Our study found that larger P2-N2 amplitudes in both the UD and BD II groups compared to healthy participants. P2 indexes higher-order cognitive mechanisms extending beyond sensory encoding, whereas N2 corresponds to attentional allocation and conflict monitoring processes [49] and the amplitude of P2-N2 complex may reflect a continuum from sensory integration to cognitive control, and abnormalities may indicate broader cognitive dysfunction. These findings suggest that both UD and BD II patients have severe cognitive impairments. However, the lack of significant difference between BD II and UD was inconsistent with previous studies [50], which may suggest similar cognitive impairment between BD II and UD patients. Heterogeneity in study populations across different studies may partly account for this discrepancy. Most studies fail to rigorously distinguish between depressive episodes and other illness phases (e.g., manic or mixed states) in bipolar II disorder, potentially overestimating the specificity of impairments during acute depressive episodes [49]. More studies are necessary to expand the knowledge about the clinical and neuropathological significance of abnormalities in the amplitude of P2-N2 complex in UD and BD II patients.

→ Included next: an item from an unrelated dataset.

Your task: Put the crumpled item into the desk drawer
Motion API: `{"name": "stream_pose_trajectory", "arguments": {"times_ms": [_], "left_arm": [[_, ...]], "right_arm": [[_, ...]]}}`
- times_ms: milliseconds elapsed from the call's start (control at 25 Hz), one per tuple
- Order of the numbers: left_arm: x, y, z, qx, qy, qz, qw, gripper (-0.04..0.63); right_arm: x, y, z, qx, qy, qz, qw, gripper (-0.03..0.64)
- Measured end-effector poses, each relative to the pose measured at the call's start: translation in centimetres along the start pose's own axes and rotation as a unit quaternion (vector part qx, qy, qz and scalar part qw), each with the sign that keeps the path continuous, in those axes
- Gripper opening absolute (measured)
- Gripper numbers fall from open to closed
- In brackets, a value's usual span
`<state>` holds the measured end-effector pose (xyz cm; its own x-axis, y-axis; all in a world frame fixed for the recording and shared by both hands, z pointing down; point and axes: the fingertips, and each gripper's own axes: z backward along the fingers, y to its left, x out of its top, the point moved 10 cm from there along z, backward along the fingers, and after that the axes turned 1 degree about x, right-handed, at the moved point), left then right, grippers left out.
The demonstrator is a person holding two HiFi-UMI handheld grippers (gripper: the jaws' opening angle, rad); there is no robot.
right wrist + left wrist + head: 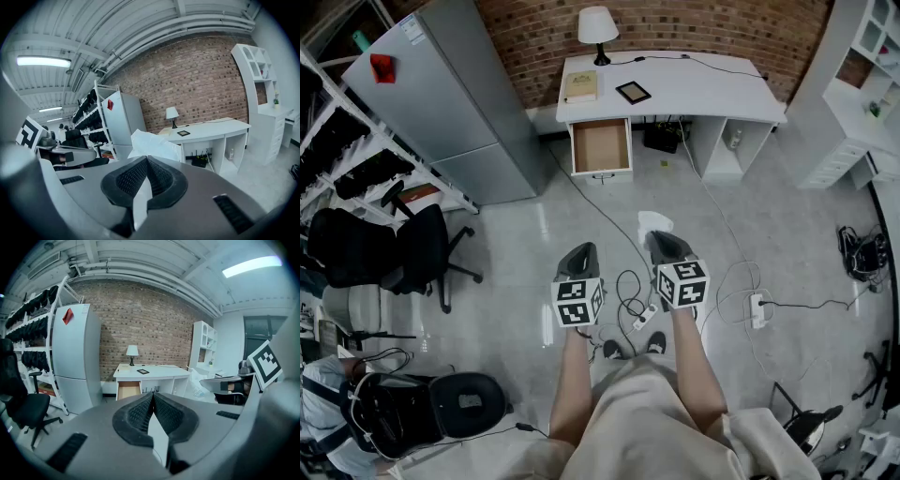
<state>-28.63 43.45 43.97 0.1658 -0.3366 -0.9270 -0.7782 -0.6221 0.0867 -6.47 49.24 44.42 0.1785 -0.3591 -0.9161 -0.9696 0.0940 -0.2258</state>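
Crumpled item held, desk far off.
Right gripper clamped on it; left gripper jaws together, empty; drawer open.

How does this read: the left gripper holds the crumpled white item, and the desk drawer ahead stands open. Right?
Not quite: it is the right gripper that is shut on the crumpled white item, as the right gripper view shows. The left gripper has its jaws together on nothing. The desk drawer does stand open.

Head view steeply downward; both gripper views level, toward shared distant desk
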Motion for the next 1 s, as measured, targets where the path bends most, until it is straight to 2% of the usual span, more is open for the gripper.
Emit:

In addition, significantly prolonged N2 latency was observed in BD II patients compared with healthy controls. This prolonged N2 latency was correlated with impairments of conflict inhibition [51], indicating potential dysfunction in executive control mechanisms in BD II patients. Although a prior study observed prolonged N2 latency in bipolar disorder, critical details – such as bipolar subtype specification – were not reported, thereby limiting direct comparability with our findings [49]. Therefore, the generalizability of our findings requires further validation due to heterogeneity across existing research in study populations and task paradigms.
Limitations
It is necessary to consider the following limitations when interpreting the findings. First, recruiting participants exclusively from Sichuan Province, may limit the generalizability of the findings to populations with diverse ethnic and geographical backgrounds across China. Therefore, future larger-scale, multi-center studies with ethnically diverse samples are warranted to enhance the reliability and validity of the findings. In addition, the ERP paradigms used in the study may not fully reflect the complex cognitive functions observed in real-world scenarios. Therefore, future research should aim to develop and utilize ERP paradigms with higher ecological validity to better capture cognitive processes in naturalistic settings. Furthermore, we utilized self-report scales as the primary instrument to assess symptom severity. In future investigations, clinician-rated scales, such as the Hamilton Anxiety Rating Scale (HAMA) and Hamilton Depression Rating Scale (HAMD), should be used to enhance the reliability and validity of the findings.
Conclusions
This study may identify neurophysiological distinctions between BD II and UD depression, notably a prolonged S2-P50 latency in BD II.